C'est la rencontre qui fait la médiation et l'expérience.

* CAUNE Jean, La Médiation culturelle. Expérience esthétique et construction du Vivre-ensemble, Grenoble, Presses universitaires de Grenoble, coll. Communication médias et sociétés, 2017.

*1 CHAUMIER Serge, MAIRESSE François, La médiation culturelle, Paris, Armand Colin, 2013, p. 60.



 

La médiation et les tout-petits


Avec les tout-petits, le médiateur nommé précédemment comme « phare » prend tout son sens. Il ne se charge plus simplement ici de faire la relation entre l’oeuvre et l’enfant. La médiation est beaucoup plus globale, elle se fait dès la construction du projet, entre les acteurs sollicités. Puis, elle va ensuite se faire entre l’adulte accompagnant et l’enfant, dès l’accueil de la visite. Dans une visite avec les tout-petits, il doit savoir s’effacer pour laisser place au lien et à la rencontre entre l’adulte, l’enfant et l’oeuvre. Il n’y a pas de discours didactique, cette médiation passe par le corps, le regard et la posture. Avec les tout-petits, il convient de se référer à une approche sensorielle qui amène à une exploration par les sens ; à une approche kinesthésique qui mobilise le corps dans l’espace ; à une approche imaginaire et active pour susciter des comportements. L'utilisation des 5 sens est alors préconisé.

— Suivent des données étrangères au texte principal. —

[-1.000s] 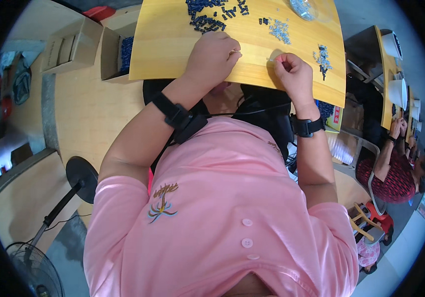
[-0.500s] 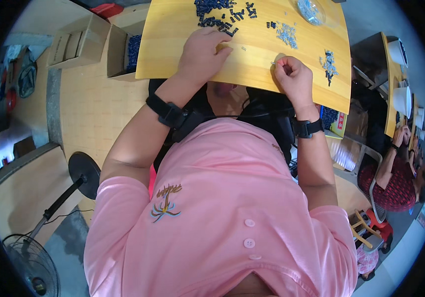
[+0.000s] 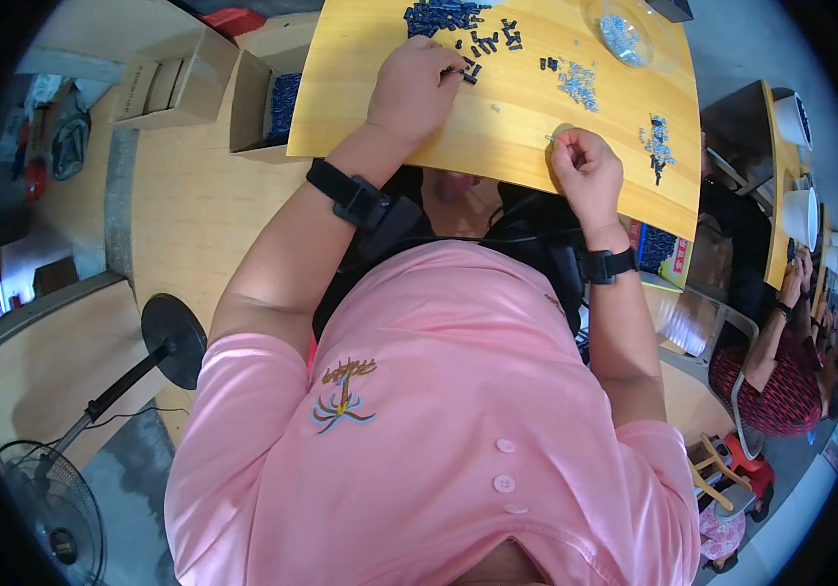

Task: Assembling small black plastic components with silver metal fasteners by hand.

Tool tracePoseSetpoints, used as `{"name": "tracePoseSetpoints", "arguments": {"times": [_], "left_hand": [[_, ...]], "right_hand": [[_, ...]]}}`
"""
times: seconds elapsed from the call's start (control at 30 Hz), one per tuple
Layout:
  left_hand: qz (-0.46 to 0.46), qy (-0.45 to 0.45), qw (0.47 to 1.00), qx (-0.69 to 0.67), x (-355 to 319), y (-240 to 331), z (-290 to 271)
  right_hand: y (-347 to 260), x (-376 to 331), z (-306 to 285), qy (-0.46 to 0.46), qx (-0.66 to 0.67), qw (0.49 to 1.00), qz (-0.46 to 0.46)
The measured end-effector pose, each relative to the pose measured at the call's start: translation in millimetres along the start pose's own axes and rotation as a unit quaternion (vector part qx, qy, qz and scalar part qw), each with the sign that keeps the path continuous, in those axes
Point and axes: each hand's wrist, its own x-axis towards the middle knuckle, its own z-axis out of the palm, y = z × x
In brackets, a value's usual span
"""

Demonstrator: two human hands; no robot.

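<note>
My left hand (image 3: 415,90) reaches over the wooden table, its fingertips pinched at a small black tubular part (image 3: 470,74) near the edge of a loose pile of such black parts (image 3: 439,17). The thumb partly hides that part. Close to the table's near edge, my right hand (image 3: 589,174) is closed, thumb against forefinger, on a small silvery metal piece (image 3: 550,138) whose tip sticks out to the left. Between the hands lies one tiny loose metal piece (image 3: 495,107).
Small silvery pieces (image 3: 578,86) are heaped beyond my right hand. A clear round dish (image 3: 646,29) holds more. Mixed black and silver parts (image 3: 657,146) lie at the right. A cardboard box (image 3: 253,107) of dark parts stands left of the table (image 3: 341,107). Another person (image 3: 766,381) works at far right.
My left hand has moved onto the black parts, and its thumb and fingers have come together. The right hand keeps its pinch on the metal piece. The whole view has shifted slightly.
</note>
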Motion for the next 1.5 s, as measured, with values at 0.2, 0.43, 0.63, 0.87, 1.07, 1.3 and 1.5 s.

Pour avoir la capacité de vivre au mieux l’expérience, il faut libérer sa pensée. Cette libération de pensée est plus ardue pour les adultes, vivant dans une société où il faut être efficace. Annick Eschapasse, psychanalyste et directrice de l’Association Arcréation, nous parle de cette pensée libérée : « Il est impossible de rêver ou de gazouiller sous injonction »*. Elle y donne un exemple avec la sieste à l’école où beaucoup d’enfants n’arrivent pas à faire la différence entre l’injonction de la sieste et le plaisir de relâchement procuré par celle-ci. Avec les tout-petits, le médiateur est un guide vers le lâcher-prise, mais aussi pour les adultes. C’est un accompagnant qui va créer un cocon bienveillant.


* ESCHAPASSE Annick, « L’art et l’enfant : pertinence et enjeux des actions d’éveil culturelle et artistique. », Les cahiers de l’éveil, n°1, [s.d.], p. 41.


Le médiateur est là pour créer un temps suspendu, instaurer des silences et des vides.

Visite multi-sensorielle à Vendée Vitrail.



Et les adultes ?


Jean Caune considère que « la notion de médiation […] met l’accent sur les processus de contacts, de liens […] ».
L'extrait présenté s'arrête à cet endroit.